> [What to do]: Go through the entries below. Copy out every line that contains "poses".
**********
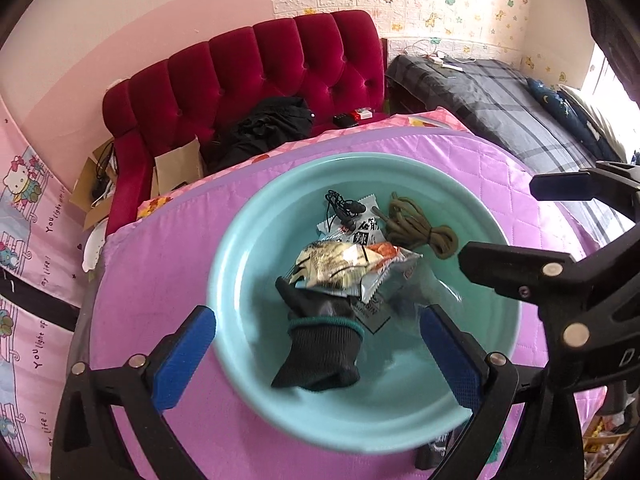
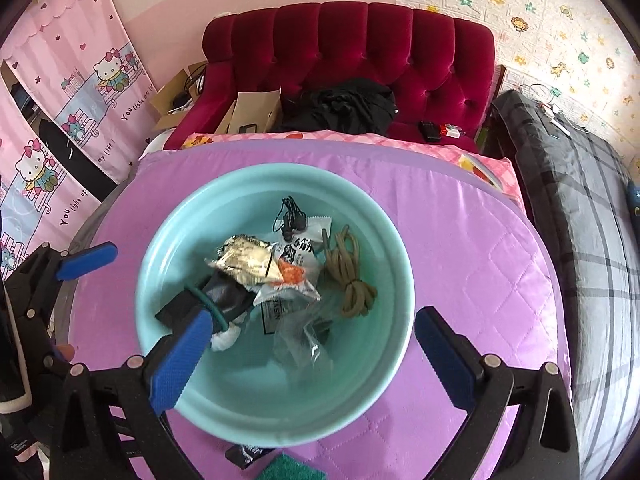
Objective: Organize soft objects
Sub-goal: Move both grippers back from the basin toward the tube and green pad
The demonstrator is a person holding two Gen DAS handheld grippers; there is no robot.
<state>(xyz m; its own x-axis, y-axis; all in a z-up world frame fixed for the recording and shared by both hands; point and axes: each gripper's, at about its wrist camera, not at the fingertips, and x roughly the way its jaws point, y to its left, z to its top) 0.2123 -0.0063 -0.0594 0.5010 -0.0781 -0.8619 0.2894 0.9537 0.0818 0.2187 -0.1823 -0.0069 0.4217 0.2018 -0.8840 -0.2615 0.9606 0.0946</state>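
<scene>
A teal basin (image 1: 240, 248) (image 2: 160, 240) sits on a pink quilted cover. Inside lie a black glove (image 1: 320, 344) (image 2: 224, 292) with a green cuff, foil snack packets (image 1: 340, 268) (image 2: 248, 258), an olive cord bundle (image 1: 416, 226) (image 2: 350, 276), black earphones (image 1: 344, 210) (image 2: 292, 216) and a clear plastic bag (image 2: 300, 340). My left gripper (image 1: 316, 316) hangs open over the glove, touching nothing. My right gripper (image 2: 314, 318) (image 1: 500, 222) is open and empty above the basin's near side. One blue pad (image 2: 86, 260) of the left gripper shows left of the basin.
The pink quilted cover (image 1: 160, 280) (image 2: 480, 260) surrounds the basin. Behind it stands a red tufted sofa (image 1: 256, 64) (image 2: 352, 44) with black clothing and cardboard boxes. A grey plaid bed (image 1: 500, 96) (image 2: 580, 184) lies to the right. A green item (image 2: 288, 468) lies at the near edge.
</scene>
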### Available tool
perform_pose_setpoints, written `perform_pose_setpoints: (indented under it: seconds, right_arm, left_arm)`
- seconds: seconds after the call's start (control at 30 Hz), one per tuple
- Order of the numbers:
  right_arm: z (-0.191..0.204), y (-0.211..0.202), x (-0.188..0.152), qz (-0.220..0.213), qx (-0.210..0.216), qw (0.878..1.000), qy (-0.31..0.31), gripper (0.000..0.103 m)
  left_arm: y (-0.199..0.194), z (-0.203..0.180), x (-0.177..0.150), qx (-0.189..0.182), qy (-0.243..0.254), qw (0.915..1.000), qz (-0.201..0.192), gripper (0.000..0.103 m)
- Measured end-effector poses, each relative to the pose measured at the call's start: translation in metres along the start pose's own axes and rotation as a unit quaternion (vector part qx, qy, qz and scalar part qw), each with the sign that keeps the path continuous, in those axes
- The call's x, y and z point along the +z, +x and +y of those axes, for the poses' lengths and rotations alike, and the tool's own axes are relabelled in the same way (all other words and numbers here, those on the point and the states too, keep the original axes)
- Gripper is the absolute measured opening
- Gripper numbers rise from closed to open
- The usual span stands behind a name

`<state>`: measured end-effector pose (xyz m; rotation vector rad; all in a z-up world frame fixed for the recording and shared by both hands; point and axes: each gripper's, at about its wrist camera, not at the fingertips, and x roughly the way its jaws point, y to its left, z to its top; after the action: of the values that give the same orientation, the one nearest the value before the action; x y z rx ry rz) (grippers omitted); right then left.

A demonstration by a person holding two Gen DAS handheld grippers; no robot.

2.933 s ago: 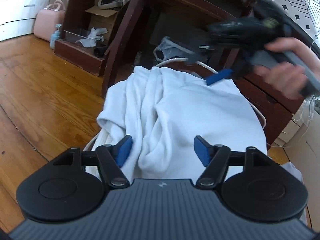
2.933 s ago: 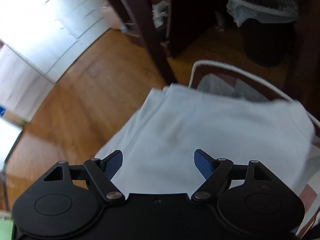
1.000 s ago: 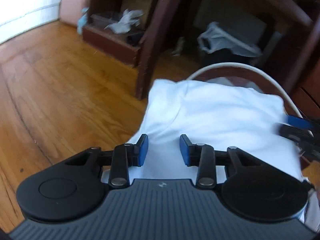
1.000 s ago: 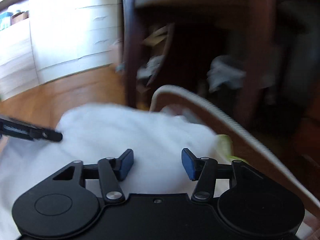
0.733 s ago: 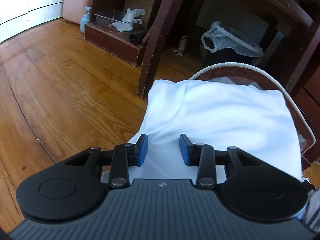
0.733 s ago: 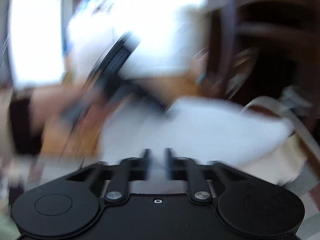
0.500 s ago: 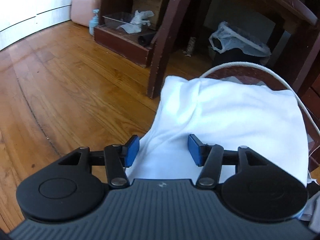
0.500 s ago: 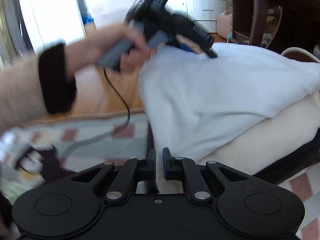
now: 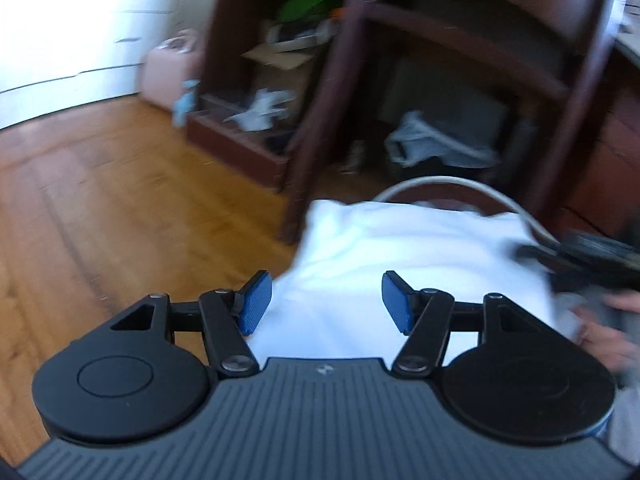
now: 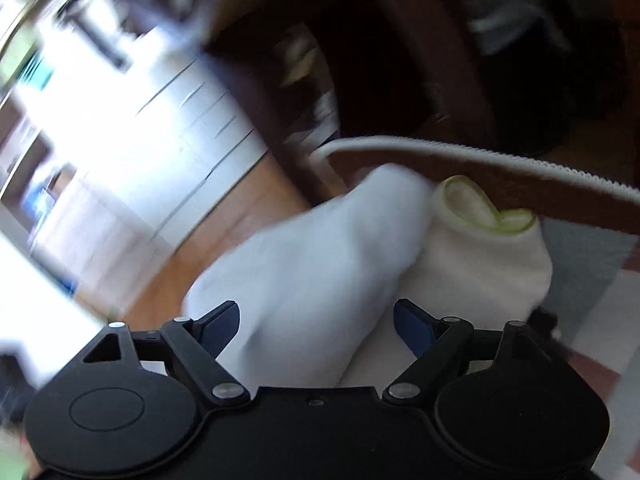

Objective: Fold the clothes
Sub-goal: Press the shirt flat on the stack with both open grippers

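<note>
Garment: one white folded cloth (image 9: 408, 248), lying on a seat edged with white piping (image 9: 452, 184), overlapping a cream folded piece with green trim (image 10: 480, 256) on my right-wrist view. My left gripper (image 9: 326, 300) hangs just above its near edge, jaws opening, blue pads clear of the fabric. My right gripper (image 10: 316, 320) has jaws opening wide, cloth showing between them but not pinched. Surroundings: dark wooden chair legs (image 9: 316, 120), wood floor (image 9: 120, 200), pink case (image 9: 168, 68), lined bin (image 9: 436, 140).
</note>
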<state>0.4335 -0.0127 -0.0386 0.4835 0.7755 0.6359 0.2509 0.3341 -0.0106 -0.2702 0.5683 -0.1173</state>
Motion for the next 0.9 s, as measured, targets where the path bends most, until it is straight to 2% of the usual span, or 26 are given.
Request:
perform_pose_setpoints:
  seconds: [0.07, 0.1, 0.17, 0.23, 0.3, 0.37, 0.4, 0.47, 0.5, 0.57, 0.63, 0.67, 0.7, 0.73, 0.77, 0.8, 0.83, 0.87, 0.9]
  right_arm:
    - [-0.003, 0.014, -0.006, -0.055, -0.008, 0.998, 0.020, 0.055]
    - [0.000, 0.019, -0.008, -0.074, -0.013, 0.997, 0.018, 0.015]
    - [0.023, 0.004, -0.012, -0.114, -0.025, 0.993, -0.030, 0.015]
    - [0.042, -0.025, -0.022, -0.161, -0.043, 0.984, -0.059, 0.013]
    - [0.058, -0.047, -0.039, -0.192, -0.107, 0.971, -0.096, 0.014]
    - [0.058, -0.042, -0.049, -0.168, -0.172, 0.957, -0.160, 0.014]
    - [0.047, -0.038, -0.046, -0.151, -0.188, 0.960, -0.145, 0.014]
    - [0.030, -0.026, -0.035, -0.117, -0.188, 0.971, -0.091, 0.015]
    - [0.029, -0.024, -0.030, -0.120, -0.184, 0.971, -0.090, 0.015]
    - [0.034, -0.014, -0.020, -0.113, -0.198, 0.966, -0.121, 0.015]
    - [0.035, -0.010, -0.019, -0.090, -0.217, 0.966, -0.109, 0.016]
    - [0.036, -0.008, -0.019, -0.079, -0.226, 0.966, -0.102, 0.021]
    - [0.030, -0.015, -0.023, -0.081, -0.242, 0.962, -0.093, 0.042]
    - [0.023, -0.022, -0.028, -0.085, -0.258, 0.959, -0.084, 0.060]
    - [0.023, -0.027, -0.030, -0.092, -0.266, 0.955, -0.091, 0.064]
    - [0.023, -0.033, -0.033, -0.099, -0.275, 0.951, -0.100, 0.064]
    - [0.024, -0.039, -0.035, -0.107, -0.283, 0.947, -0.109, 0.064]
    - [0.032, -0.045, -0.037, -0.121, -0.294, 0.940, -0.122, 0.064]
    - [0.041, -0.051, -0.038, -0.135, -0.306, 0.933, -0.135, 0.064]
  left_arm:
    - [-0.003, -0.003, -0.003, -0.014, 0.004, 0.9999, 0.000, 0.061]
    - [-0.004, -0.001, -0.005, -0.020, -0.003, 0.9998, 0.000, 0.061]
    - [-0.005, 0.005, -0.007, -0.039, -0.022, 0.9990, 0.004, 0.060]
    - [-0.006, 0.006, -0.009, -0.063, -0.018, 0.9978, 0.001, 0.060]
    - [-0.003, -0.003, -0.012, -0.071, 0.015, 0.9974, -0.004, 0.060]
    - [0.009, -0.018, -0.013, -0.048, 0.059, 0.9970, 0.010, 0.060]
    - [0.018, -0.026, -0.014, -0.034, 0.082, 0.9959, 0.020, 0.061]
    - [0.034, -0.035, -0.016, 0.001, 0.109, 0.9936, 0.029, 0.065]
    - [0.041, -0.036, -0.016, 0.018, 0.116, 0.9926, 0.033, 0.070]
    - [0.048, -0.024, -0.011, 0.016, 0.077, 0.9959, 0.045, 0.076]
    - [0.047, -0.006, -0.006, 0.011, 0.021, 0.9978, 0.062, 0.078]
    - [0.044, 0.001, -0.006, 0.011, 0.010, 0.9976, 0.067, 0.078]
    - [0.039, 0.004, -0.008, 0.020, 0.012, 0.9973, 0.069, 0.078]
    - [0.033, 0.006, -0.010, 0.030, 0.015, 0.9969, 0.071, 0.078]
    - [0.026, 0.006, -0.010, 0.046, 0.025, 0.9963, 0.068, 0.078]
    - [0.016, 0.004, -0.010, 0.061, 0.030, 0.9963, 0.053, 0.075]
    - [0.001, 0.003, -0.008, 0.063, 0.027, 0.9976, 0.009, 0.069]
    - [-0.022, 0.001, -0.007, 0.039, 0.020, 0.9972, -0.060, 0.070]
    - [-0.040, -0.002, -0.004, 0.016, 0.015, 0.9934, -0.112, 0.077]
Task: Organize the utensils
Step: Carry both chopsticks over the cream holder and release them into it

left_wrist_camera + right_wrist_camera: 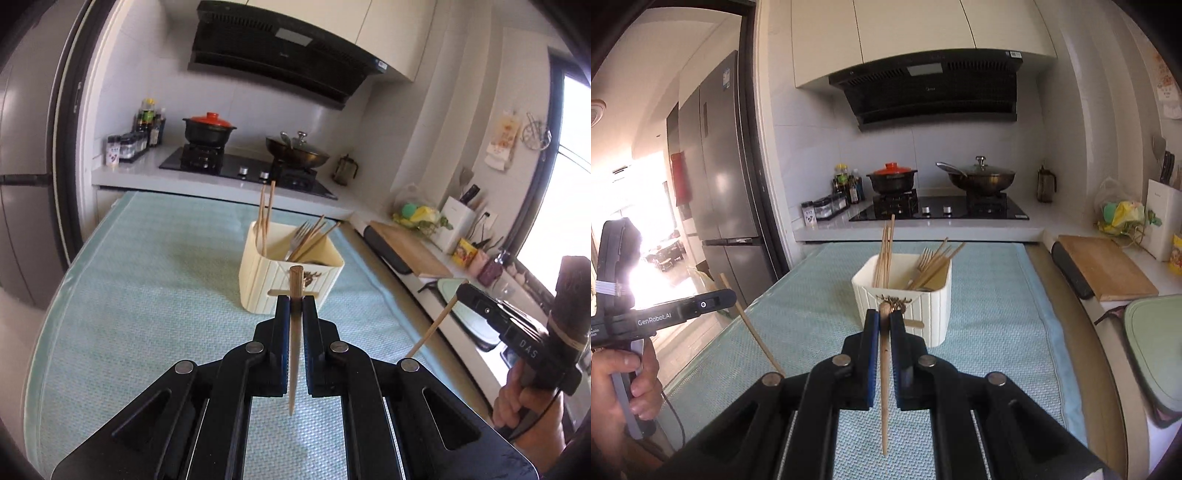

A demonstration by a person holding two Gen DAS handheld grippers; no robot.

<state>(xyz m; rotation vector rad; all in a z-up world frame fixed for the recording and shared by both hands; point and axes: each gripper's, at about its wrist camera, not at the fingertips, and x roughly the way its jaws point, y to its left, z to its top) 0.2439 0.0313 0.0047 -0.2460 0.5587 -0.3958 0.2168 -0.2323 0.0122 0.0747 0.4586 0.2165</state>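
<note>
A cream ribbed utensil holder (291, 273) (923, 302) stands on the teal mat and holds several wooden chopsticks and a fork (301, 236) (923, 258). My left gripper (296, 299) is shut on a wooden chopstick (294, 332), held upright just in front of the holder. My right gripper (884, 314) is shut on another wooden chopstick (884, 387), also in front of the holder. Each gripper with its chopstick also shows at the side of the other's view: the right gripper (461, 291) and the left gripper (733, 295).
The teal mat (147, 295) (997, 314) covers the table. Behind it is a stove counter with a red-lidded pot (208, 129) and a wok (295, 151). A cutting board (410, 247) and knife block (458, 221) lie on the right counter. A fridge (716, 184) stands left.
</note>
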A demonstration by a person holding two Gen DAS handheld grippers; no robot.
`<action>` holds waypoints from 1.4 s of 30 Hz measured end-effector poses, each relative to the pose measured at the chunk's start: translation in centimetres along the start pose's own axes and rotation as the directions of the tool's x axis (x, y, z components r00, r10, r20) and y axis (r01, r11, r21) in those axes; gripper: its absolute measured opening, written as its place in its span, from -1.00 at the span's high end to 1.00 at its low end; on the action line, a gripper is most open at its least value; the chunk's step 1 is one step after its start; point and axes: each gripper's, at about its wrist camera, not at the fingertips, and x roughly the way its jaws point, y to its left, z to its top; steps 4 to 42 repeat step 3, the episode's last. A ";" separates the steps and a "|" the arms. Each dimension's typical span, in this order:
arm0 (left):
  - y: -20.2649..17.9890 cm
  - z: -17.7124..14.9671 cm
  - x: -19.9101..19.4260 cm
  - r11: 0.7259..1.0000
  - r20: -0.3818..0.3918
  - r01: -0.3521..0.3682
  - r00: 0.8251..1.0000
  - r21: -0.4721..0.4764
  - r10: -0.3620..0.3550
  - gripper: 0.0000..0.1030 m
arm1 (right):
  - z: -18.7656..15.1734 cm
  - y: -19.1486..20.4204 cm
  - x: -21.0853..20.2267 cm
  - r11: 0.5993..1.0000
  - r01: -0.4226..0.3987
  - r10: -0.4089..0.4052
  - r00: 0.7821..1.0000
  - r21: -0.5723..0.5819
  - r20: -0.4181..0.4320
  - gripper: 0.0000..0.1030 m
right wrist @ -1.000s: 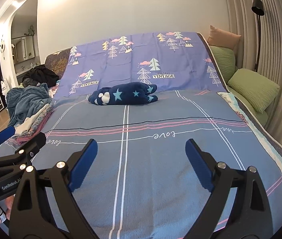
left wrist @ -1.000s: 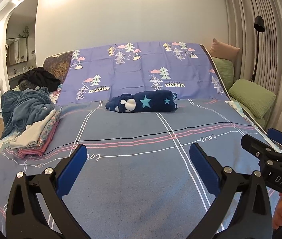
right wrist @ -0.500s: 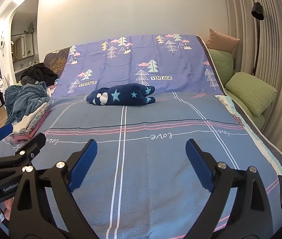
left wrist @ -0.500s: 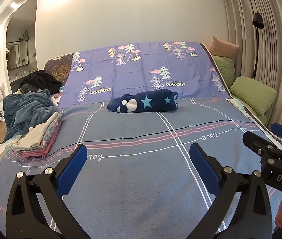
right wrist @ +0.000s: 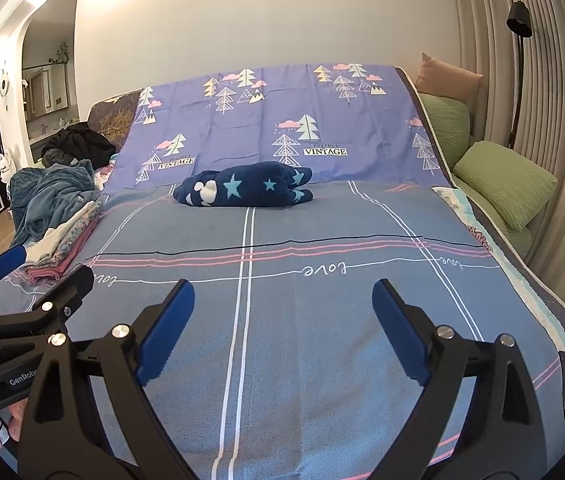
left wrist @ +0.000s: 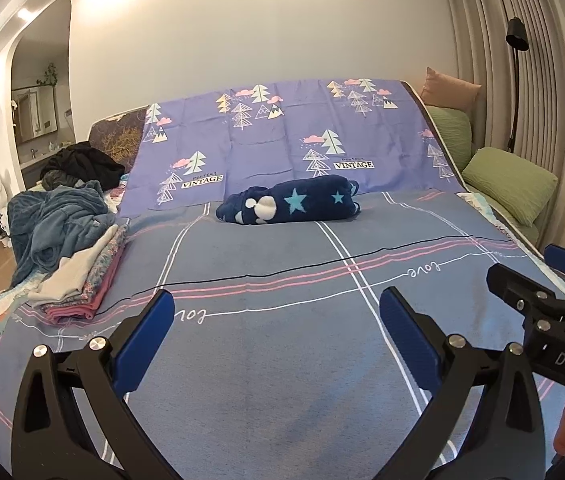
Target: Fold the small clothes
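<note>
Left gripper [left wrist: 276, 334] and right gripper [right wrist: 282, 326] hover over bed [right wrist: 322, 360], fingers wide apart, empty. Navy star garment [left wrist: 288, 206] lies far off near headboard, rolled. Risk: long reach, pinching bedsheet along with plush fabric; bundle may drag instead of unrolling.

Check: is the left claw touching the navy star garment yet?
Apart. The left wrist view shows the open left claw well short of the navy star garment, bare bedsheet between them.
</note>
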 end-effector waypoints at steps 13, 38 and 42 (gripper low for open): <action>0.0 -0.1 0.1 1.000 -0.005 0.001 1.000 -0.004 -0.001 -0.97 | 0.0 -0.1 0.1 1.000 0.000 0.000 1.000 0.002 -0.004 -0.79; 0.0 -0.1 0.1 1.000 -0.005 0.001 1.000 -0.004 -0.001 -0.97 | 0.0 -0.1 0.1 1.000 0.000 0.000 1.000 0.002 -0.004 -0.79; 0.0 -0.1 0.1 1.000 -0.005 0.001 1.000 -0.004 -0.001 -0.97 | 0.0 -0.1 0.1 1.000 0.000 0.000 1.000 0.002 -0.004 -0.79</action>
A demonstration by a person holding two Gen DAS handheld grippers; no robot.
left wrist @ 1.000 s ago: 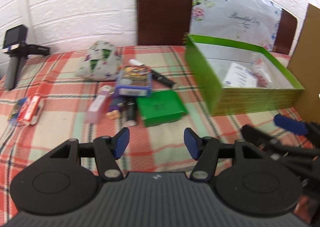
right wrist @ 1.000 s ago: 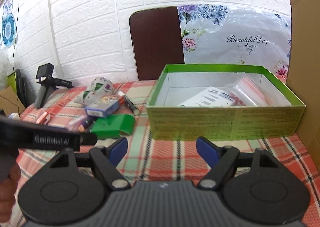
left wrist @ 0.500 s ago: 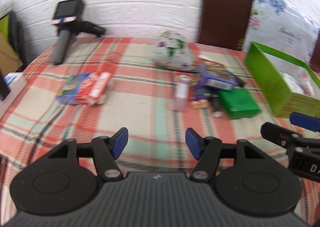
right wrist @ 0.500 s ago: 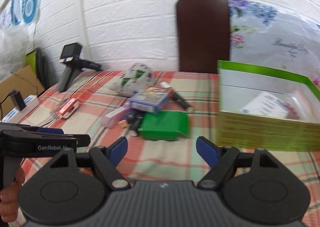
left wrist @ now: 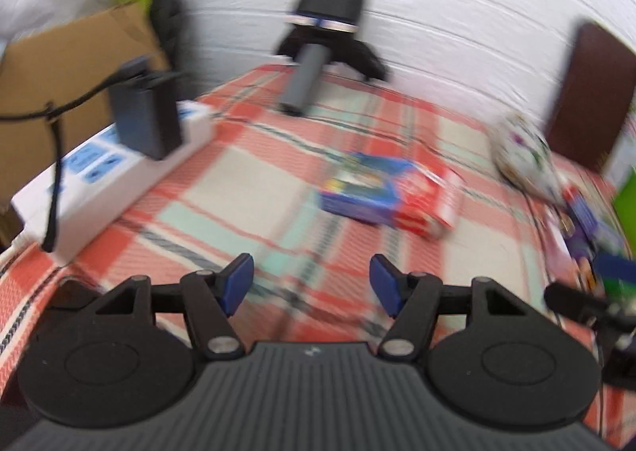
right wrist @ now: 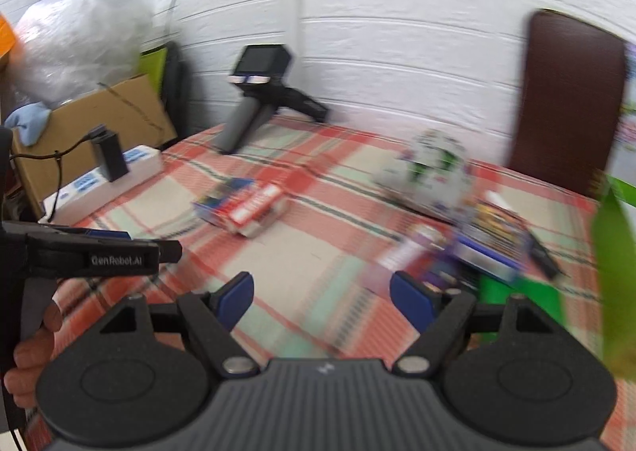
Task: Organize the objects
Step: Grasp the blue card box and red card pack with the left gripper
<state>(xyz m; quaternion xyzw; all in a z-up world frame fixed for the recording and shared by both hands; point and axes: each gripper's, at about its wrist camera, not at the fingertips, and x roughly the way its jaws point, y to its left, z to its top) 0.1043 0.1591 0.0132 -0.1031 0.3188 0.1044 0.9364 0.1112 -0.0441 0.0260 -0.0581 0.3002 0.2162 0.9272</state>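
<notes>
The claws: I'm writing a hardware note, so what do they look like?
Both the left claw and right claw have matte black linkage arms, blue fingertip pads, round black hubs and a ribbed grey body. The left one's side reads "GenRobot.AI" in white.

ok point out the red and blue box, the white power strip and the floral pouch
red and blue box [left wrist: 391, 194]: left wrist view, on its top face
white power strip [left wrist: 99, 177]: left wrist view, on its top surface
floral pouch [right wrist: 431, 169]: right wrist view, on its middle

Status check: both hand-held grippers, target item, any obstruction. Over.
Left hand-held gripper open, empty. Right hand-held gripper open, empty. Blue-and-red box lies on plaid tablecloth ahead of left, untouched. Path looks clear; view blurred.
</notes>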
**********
> [Solution below]:
- Measured end-effector poses, each relative to the pose measured at the call's start: translation in metres along the start pose's own axes and rotation as a unit quaternion (vector part qx, qy, qz and scalar part qw), each with the sign that keeps the path continuous, in those axes
- The call's x, y and z point along the +z, +x and +y of those axes, for the poses' lengths and rotations alike, and the tool's own axes are relabelled in the same way (all other words and numbers here, those on the point and the states too, keep the original axes)
`<action>` holds waypoints from 1.4 s of 30 Hz measured end-effector poses, each relative to the pose measured at the chunk's start: translation in centimetres along the start pose's own axes and rotation as the directions of the tool's x axis (x, y, z components r00, r10, r20) and y axis (r01, r11, r21) in those axes; gripper: its absolute measured opening, written as its place in its span, from -1.00 at the span's high end to 1.00 at its low end; on the action line, a gripper is most open at its least value; the chunk's step 1 is one step after its start; point and axes: each gripper's, at about its wrist camera, not at the fingertips, and x roughly the way its jaws point, y to its left, z to its top; steps 4 to 42 repeat step 3, the episode's last. A ";" separates the steps and a "|" the arms. Each dimension's typical span, in this order:

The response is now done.